# ACTION ITEM:
Look below for the line that contains "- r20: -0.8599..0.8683", then copy it and each following line exactly, through and including the line that contains "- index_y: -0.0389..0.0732".

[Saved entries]
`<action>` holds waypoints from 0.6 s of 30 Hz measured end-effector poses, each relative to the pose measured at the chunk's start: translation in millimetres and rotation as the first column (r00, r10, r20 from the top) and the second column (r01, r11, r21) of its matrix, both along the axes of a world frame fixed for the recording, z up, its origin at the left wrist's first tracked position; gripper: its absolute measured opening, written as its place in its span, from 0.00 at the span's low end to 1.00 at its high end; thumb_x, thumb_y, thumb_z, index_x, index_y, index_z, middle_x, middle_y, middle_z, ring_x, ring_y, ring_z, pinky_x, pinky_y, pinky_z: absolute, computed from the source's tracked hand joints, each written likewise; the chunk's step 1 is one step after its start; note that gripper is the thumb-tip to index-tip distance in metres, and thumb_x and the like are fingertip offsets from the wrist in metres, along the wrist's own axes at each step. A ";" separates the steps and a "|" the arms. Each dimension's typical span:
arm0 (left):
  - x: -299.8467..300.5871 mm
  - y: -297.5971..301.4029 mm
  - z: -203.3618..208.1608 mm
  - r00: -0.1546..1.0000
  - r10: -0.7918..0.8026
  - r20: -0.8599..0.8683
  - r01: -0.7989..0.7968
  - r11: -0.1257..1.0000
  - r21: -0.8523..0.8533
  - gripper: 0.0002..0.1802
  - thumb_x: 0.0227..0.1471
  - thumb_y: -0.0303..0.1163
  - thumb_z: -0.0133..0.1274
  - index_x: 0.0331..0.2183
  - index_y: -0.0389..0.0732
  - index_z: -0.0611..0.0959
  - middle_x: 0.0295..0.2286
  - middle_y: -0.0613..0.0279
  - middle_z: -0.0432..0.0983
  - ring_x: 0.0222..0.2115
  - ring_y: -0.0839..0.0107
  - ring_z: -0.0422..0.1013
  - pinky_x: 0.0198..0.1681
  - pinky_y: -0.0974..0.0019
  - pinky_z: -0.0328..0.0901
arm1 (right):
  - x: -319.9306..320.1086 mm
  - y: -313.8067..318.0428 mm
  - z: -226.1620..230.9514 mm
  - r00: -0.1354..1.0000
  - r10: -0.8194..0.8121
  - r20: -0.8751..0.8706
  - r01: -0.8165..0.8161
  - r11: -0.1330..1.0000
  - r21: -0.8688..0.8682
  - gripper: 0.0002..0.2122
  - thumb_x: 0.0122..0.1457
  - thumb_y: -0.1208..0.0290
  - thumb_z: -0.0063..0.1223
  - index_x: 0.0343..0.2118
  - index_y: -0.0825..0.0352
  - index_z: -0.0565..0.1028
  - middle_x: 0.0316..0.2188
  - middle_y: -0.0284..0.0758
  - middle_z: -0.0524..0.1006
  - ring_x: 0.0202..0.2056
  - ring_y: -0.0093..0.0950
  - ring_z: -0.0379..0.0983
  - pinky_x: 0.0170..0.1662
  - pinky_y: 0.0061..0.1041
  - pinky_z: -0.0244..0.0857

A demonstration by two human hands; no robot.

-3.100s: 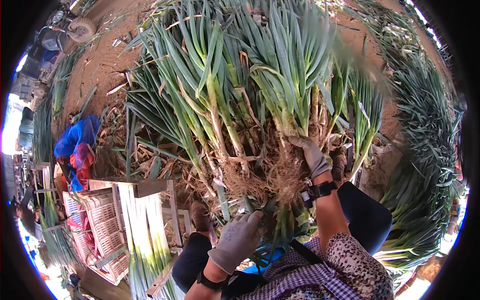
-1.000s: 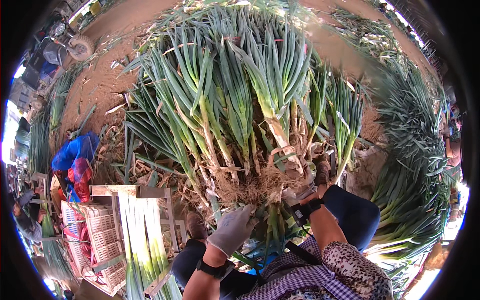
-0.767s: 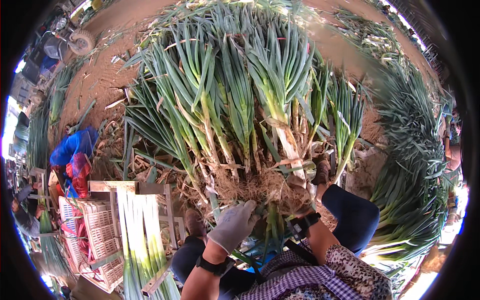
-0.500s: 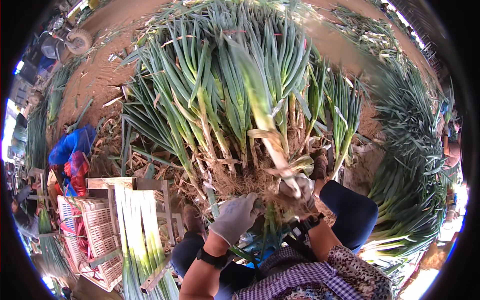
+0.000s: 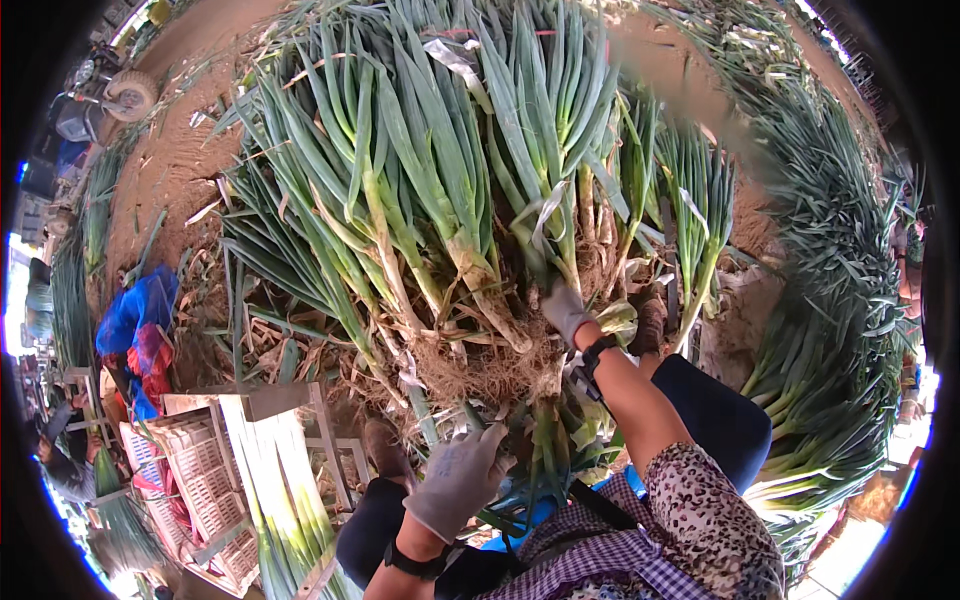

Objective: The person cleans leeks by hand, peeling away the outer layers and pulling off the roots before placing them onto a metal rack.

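A big heap of leeks (image 5: 425, 170), green leaves pointing away and rooty ends toward me, fills the middle. My right hand (image 5: 567, 312), in a pale glove, reaches into the heap, its fingers closed around the lower part of a blurred leek (image 5: 532, 247); its fingertips are partly hidden. Just left of it lies a leek with a bare, pale stem end (image 5: 500, 318). My left hand (image 5: 462, 480), also gloved, hovers above my lap below the tangled roots (image 5: 465, 378). Its fingers are apart and nothing shows in them.
Cleaned leeks (image 5: 280, 470) with white stems lie on a wood-and-metal stand (image 5: 285, 400) at left, beside a pale plastic crate (image 5: 205, 480). Blue and red bags (image 5: 140, 315) lie beyond. A long bank of leeks (image 5: 825, 300) runs along the right. My knees flank the roots.
The leek upright over the heap in my right hand is gone from there. My right hand has moved forward into the heap. My left hand has dropped slightly toward me.
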State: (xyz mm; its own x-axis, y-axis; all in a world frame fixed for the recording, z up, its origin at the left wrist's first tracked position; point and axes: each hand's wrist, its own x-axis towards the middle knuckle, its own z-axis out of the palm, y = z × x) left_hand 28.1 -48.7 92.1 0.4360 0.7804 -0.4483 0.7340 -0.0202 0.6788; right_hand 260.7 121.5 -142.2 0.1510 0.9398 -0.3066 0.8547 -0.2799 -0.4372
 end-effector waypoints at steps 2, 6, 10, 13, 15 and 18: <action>-7.7 -4.6 -2.5 0.999 0.053 -0.012 -0.052 0.997 0.056 0.22 0.49 0.39 0.52 0.45 0.40 0.72 0.30 0.51 0.74 0.34 0.51 0.71 0.36 0.53 0.64 | -0.3 9.6 39.1 0.840 -0.298 -0.453 0.261 0.955 -0.143 0.22 0.54 0.72 0.48 0.53 0.72 0.65 0.28 0.48 0.77 0.28 0.39 0.76 0.32 0.30 0.69; -5.7 5.9 7.4 0.998 0.051 -0.040 -0.052 0.998 -0.029 0.23 0.49 0.39 0.52 0.46 0.40 0.72 0.32 0.53 0.74 0.37 0.52 0.71 0.38 0.53 0.65 | -1.8 -8.3 -2.5 0.883 -0.347 -0.316 0.399 0.910 0.114 0.20 0.53 0.74 0.48 0.52 0.68 0.68 0.30 0.45 0.78 0.29 0.38 0.75 0.34 0.31 0.69; -7.0 6.4 10.8 0.995 0.081 -0.050 -0.082 0.996 -0.025 0.23 0.49 0.39 0.52 0.47 0.41 0.72 0.34 0.54 0.74 0.38 0.52 0.70 0.40 0.53 0.65 | -13.4 -7.3 11.3 0.893 -0.238 -0.382 0.334 0.919 0.210 0.20 0.53 0.69 0.49 0.51 0.62 0.70 0.39 0.52 0.75 0.42 0.45 0.73 0.47 0.37 0.66; -8.5 8.7 13.7 0.997 0.050 -0.056 -0.054 0.995 -0.079 0.23 0.49 0.38 0.52 0.47 0.42 0.71 0.36 0.54 0.74 0.39 0.52 0.70 0.41 0.53 0.64 | -34.1 0.7 13.8 0.981 -0.191 -0.030 0.177 0.951 -0.253 0.19 0.51 0.62 0.52 0.44 0.68 0.74 0.39 0.50 0.76 0.43 0.47 0.72 0.46 0.37 0.66; -2.3 12.6 16.1 0.999 0.011 -0.041 -0.014 0.996 -0.093 0.23 0.50 0.38 0.52 0.47 0.42 0.71 0.37 0.53 0.74 0.39 0.52 0.70 0.41 0.53 0.64 | -22.0 3.9 -18.7 0.986 -0.163 -0.021 0.156 0.969 -0.194 0.19 0.52 0.63 0.52 0.42 0.71 0.74 0.37 0.49 0.77 0.42 0.46 0.73 0.45 0.36 0.66; -4.2 10.2 16.5 0.998 0.042 -0.045 -0.045 0.996 -0.081 0.23 0.50 0.38 0.52 0.47 0.41 0.71 0.37 0.53 0.74 0.39 0.52 0.70 0.41 0.53 0.64 | -16.1 5.5 -37.1 0.922 -0.327 -0.207 0.232 0.895 -0.381 0.17 0.54 0.63 0.51 0.42 0.69 0.75 0.35 0.42 0.79 0.36 0.39 0.75 0.42 0.33 0.66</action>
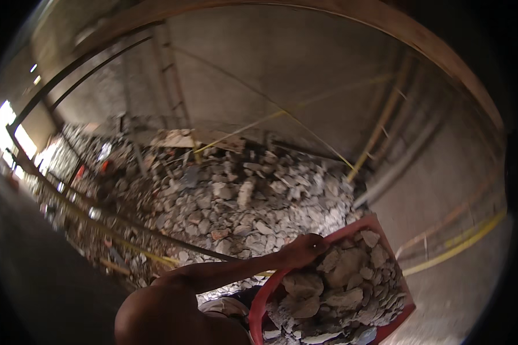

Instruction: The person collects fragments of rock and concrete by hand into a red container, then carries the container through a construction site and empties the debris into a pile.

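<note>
My left arm comes up from the lower edge and reaches across to the right. At its end my left hand (305, 250) is closed on the far left rim of a red tub (260, 305). The tub is tilted and heaped with broken rubble (345, 282), grey-brown chunks and flat pieces of concrete or plaster. The fingertips are partly hidden by the dim light and the rim. My right hand does not show in this view.
A wide heap of rubble (242, 201) covers the floor below. Yellow and dark scaffold tubes (115, 230) cross at left; thin yellow braces (284, 111) cross ahead. A bare wall (322, 63) stands behind. A bright opening (8, 129) lies far left.
</note>
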Available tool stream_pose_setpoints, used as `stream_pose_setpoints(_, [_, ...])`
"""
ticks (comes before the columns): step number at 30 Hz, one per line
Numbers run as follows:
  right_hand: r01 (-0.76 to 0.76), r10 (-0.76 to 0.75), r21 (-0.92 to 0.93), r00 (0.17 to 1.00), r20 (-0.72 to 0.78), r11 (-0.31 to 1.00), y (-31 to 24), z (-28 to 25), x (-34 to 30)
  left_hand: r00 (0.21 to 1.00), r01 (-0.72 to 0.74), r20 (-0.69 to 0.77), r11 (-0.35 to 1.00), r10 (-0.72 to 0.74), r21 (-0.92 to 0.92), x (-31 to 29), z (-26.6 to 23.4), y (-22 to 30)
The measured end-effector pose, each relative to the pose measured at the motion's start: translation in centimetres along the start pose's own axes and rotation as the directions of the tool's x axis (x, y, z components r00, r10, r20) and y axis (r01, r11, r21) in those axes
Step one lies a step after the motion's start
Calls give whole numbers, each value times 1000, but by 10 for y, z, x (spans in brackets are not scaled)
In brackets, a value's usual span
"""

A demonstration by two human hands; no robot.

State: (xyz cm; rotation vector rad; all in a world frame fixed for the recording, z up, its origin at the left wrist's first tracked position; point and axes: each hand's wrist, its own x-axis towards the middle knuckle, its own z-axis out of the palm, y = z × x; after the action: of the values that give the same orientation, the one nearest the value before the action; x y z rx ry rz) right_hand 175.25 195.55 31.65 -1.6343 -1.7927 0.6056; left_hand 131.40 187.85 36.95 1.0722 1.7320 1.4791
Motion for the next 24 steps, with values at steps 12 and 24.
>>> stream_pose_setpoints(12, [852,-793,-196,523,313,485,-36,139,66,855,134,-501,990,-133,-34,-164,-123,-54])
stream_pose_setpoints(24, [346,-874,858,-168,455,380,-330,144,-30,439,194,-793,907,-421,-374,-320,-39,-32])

# PROBLEM SOLUTION:
  - r20: -0.8599..0.8683
  - r01: -0.7989..0.7968
  - r11: -0.1257..1.0000
  - r21: -0.8523..0.8533
  - gripper: 0.0002..0.1802
  - thumb_x: 0.0227..0.1471
  - thumb_y: -0.0303..0.1163
  - thumb_z: -0.0133..0.1274
  - index_x: 0.0331..0.2183
  - index_y: -0.0389..0.0732

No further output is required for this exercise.